BBC security correspondent

Iran has responded furiously to the overnight US airstrikes on three of its nuclear sites, vowing what it calls “everlasting consequences”.
But beyond the words, there will be feverish discussions taking place at the highest level inside Iran’s security and intelligence establishment.
Should they escalate the conflict through retaliation against US interests, or, as US President Donald Trump has called on them to do, negotiate, which in practice means giving up all nuclear enrichment inside Iran?
This internal debate will be taking place at a time when many senior Iranian commanders will be looking over their shoulders, wondering if they are about to be the next target of an Israeli precision airstrike or whether someone in the room has already betrayed them to Mossad, Israel’s overseas spy agency.

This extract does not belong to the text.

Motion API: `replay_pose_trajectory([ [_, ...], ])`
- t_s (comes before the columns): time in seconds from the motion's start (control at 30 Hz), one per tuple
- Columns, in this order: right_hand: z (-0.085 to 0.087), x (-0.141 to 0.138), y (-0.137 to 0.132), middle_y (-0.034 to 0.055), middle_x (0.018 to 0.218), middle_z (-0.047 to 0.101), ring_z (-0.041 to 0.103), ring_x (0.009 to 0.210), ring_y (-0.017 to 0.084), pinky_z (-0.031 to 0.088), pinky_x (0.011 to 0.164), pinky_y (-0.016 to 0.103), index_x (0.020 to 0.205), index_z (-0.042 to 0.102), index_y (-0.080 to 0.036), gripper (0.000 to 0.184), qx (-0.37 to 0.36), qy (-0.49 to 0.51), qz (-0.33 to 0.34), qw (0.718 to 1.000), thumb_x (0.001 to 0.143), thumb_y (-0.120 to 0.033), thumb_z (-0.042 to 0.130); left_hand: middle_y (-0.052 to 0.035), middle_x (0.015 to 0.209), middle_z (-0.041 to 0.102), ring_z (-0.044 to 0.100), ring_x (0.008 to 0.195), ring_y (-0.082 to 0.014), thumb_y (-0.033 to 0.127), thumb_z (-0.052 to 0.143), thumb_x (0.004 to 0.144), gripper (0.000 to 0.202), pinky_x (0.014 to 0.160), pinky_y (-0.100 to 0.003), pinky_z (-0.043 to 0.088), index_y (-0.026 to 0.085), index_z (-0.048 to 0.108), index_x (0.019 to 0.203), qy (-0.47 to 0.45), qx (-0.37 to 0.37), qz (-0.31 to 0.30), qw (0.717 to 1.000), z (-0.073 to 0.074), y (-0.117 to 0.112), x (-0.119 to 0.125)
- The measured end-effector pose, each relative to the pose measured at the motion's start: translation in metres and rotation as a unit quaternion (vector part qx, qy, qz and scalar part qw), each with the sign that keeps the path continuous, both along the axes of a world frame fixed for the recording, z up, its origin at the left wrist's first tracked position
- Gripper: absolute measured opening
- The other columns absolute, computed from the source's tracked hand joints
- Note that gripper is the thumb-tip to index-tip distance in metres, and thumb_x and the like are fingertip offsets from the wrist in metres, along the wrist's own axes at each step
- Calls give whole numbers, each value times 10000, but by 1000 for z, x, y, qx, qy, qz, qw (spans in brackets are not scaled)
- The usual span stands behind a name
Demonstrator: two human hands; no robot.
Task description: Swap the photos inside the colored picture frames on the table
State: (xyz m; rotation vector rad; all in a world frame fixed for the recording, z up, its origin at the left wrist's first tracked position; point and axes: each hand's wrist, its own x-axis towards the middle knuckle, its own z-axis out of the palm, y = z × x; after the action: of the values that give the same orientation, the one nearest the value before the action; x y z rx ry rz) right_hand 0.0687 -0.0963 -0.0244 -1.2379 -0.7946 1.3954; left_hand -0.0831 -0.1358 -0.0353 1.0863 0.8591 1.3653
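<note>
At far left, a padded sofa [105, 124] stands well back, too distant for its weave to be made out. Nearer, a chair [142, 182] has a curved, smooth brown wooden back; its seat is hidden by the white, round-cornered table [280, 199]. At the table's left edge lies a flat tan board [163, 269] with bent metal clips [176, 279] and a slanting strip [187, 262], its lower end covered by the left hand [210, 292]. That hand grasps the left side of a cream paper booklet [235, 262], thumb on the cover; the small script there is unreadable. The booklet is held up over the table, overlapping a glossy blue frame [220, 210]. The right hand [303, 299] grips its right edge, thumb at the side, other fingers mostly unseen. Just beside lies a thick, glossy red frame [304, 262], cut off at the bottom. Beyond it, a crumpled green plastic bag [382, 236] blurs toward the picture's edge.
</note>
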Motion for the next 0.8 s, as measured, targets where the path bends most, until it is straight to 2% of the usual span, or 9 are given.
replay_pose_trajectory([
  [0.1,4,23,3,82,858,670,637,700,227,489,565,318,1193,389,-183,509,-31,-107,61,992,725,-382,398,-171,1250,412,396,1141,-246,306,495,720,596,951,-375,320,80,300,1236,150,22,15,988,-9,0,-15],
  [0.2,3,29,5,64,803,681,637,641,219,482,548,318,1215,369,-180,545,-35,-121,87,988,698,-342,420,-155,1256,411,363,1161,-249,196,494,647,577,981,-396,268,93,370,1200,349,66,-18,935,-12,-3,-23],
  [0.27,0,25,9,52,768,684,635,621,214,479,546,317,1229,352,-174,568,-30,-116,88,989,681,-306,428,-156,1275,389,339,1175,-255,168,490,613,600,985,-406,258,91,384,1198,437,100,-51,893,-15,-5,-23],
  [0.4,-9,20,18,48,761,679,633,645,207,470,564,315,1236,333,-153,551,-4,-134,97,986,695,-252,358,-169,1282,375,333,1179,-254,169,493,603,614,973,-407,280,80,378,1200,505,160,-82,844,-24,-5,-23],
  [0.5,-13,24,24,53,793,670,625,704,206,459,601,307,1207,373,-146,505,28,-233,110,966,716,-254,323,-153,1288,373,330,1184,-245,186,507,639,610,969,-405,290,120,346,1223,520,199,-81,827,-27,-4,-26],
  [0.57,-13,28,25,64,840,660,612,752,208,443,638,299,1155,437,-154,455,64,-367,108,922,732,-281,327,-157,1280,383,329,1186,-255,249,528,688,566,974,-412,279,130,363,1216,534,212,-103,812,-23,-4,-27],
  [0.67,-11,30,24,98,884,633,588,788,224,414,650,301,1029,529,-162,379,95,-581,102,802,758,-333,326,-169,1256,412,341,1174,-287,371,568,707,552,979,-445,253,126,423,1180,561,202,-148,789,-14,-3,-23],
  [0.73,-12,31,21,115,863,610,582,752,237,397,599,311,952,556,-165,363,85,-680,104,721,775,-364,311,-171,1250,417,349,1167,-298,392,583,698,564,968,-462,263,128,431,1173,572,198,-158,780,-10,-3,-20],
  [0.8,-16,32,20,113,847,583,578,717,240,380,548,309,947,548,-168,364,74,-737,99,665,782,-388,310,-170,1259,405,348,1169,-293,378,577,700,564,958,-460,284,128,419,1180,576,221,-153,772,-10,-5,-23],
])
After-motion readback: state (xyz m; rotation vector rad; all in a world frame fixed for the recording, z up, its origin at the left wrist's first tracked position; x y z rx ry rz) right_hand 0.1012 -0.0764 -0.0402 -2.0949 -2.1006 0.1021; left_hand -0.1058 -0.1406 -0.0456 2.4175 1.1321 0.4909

Broadly speaking, there are three different strategic courses of action now open to Iran. None of them are risk free, and uppermost in the minds of those taking the decisions will be the survival of the Islamic Republic regime.
Retaliate hard and soon
Many will be baying for blood. Iran has been humiliated, first by Israel, now by what it has often in the past called ‘the Great Satan’, its term for the US.

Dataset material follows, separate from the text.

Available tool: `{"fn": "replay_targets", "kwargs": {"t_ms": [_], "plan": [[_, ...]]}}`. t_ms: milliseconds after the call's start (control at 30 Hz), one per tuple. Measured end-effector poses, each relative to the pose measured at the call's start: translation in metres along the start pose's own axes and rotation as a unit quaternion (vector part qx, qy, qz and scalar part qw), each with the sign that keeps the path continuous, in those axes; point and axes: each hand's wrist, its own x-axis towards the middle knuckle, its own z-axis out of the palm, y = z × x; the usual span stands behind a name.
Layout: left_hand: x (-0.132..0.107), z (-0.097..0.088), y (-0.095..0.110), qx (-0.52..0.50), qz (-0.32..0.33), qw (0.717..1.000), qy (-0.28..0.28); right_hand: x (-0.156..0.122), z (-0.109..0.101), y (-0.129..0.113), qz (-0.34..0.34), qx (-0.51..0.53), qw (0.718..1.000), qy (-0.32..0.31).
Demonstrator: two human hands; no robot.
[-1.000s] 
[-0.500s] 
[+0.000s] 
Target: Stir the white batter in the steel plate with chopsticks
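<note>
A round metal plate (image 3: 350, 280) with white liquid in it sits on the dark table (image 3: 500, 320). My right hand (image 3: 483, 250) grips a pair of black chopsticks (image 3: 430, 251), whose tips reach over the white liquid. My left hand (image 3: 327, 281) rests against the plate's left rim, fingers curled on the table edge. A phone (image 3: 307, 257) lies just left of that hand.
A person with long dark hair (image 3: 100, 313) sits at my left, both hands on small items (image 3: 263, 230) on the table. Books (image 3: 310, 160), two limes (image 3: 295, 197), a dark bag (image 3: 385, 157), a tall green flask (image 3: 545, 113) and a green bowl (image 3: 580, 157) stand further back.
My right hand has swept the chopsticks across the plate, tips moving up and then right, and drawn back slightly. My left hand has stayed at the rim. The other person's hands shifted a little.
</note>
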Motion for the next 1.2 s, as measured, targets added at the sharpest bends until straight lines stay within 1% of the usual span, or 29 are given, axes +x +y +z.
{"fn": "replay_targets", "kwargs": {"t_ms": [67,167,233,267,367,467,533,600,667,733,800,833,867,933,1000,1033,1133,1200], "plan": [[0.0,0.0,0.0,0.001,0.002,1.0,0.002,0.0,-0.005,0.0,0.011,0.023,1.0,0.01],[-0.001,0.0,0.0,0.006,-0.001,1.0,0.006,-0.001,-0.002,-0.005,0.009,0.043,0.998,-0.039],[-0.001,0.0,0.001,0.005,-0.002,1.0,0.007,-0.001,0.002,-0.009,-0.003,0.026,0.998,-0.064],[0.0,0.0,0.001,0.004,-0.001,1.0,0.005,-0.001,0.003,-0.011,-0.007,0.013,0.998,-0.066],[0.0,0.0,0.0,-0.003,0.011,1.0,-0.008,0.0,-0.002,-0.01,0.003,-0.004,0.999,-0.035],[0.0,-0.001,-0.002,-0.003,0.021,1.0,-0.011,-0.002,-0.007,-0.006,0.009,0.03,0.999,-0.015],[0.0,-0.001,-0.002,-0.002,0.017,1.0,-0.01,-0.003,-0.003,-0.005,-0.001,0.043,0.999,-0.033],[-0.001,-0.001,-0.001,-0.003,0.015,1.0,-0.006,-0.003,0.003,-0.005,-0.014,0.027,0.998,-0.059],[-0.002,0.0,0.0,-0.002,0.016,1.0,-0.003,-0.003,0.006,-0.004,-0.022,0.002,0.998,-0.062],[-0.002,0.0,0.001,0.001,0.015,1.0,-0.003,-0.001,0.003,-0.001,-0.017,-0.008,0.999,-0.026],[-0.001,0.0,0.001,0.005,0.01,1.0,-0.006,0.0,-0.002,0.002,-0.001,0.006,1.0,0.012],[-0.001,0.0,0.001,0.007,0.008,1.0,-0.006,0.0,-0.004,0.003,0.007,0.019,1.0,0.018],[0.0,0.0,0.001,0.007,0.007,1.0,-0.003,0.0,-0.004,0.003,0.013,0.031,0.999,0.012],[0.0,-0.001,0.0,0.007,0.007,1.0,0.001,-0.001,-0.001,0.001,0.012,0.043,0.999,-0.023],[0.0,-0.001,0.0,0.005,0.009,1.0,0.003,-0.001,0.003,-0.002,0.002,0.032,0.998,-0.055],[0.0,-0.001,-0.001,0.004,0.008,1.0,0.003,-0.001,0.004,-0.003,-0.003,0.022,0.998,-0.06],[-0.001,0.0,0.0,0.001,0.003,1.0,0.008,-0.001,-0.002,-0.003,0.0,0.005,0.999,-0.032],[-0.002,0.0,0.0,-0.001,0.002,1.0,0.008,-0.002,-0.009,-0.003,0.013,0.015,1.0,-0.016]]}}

Iran’s ongoing exchange of fire with Israel continues into its tenth day but retaliating against the US brings a whole new level of risk, not just for Iran but for the whole region.
Iran is believed to retain about half of its original stock of around 3,000 missiles, having used up and lost the remainder in exchanges of fire with Israel.

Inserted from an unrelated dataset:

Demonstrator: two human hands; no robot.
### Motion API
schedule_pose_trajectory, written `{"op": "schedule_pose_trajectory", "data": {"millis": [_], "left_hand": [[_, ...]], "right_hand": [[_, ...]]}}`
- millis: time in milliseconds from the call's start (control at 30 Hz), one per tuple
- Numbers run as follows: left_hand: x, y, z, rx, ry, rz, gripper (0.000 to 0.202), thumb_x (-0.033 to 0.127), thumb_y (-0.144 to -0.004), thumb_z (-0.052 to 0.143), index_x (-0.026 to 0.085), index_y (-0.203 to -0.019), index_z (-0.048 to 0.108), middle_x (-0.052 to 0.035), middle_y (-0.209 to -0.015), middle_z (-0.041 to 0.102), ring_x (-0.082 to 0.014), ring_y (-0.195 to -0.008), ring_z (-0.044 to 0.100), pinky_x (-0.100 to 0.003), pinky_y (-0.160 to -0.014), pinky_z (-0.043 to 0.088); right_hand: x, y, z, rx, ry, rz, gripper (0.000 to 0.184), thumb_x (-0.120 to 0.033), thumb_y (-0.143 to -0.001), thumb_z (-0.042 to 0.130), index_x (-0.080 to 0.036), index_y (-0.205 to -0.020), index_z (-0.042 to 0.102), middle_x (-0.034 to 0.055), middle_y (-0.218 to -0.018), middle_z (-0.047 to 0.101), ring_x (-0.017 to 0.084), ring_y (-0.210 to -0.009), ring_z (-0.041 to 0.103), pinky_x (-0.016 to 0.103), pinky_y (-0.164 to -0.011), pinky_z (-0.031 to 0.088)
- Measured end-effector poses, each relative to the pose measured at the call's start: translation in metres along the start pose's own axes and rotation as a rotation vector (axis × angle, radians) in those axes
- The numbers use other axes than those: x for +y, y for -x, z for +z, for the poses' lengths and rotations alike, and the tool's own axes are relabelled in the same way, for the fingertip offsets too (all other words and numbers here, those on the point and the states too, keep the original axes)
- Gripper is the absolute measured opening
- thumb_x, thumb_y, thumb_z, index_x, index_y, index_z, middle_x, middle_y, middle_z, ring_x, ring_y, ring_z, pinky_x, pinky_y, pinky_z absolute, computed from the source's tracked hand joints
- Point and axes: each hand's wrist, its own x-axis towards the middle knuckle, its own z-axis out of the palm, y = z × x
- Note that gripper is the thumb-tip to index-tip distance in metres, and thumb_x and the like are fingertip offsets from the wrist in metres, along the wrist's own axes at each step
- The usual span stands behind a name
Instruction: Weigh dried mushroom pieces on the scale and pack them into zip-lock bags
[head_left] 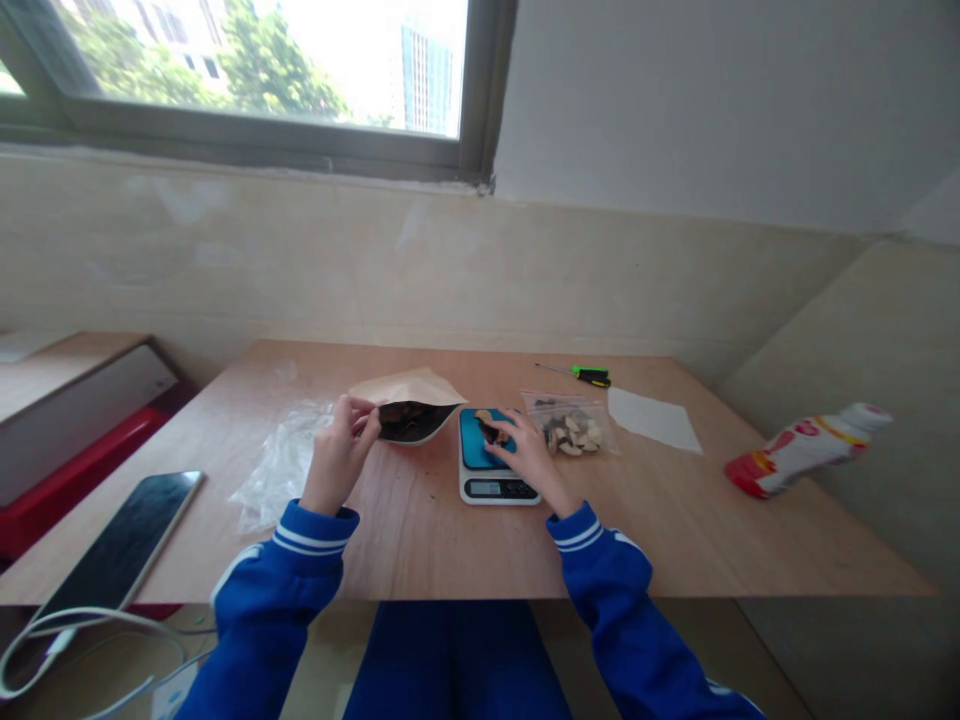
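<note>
My left hand (pixel 345 440) pinches the left edge of a kraft-paper pouch (pixel 412 385). The pouch lies with its mouth gaping toward me, and dark contents show inside. Just right of it stands a small white kitchen scale (pixel 474 490) with a blue top and a display at the front. Over the scale's top, my right hand (pixel 525 445) has its fingers curled round dark and tan dried slices (pixel 491 432); part of them is hidden by the fingers. Beside that hand is a clear zip bag (pixel 574 425) of pale and dark dried slices.
Crumpled clear plastic bags (pixel 281 465) lie left of my left hand. A phone (pixel 124 540) with a white cable (pixel 67 635) is at the left edge. Screwdrivers (pixel 589 375), white paper (pixel 652 418) and a tilted red-and-white bottle (pixel 802 450) are on the right. A wall borders the table's back.
</note>
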Motion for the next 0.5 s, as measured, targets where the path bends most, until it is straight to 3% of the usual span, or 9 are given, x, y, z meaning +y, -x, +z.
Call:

Iran has a target list of around 20 US bases to choose from in the broader Middle East.
One of the nearest and most obvious is the sprawling headquarters of the powerful US Navy’s Fifth Fleet at Mina Salman in Bahrain. But Iran may be reluctant to strike at a neighbouring Gulf Arab state. More likely, perhaps, would be to use its proxies in Iraq and Syria to attack any one of the relatively isolated US bases at At-Tanf, Ain Al-Asad or Erbil. Iran has form here.
When Trump ordered the assassination of Iran’s Quds Force leader Qassim Suleimani in 2020, Iran responded by targeting US military personnel in Iraq but avoided killing any by giving prior notice. It may not do so this time.

Iran could also launch ‘swarm attacks’ on US Navy warships using drones and fast torpedo boats, something that the Revolutionary Guards Corps Navy has practiced exhaustively over the years.
The aim, if it went down this route, would be to overwhelm US naval defences through sheer numbers. It could also ask its allies in Yemen, the Houthis, to resume their attacks on Western shipping passing between the Indian Ocean and the Red Sea.
There are also economic targets Iran could strike, but this would antagonise its Gulf Arab neighbours who have recently reached an uneasy modus vivendi with the Islamic Republic.
The biggest and most damaging target here would be choking off the vital Strait of Hormuz, through which over 20 per cent of the world’s oil supplies pass daily. Iran could do this by sowing sea mines, creating a lethal hazard for both naval and commercial shipping.
Then there is cyber. Iran, along with North Korea, Russia and China, has a sophisticated offensive cyber capability. Inserting destructive malware into US networks or businesses is undoubtedly one option under consideration.

Retaliate later
This would mean waiting until the current tension has subsided and launching a surprise attack at a time of Iran’s choosing, when US bases were no longer on maximum alert.
Such an attack could also target US diplomatic, consular or trade missions, or extend to the assassination of individuals. The risk here for Iran, of course, is that it would likely invoke renewed US attacks just as ordinary Iranians are returning to normal life.
Don’t retaliate
This would take enormous restraint on Iran’s part but it would spare it from further US attacks. It could even choose the diplomatic route and rejoin negotiations with the US, although Iran’s foreign minister pointed out that Iran never left those negotiations, that it was, in his words, Israel and the US that blew them up.
But restarting the US-Iran negotiations in Muscat, Rome or wherever, would only be worth doing if Iran was prepared to accept the red line that both the US and Israel are insisting on. Namely that for Iran to keep its civil nuclear programme, it must send all uranium outside the country for enrichment.
Doing nothing after taking such a battering also makes the Iranian regime look weak, especially after all its warnings of dire repercussions if the US did attack. In the end it may decide that the risk of weakening its grip on its population outweighs the cost of any further US attacks.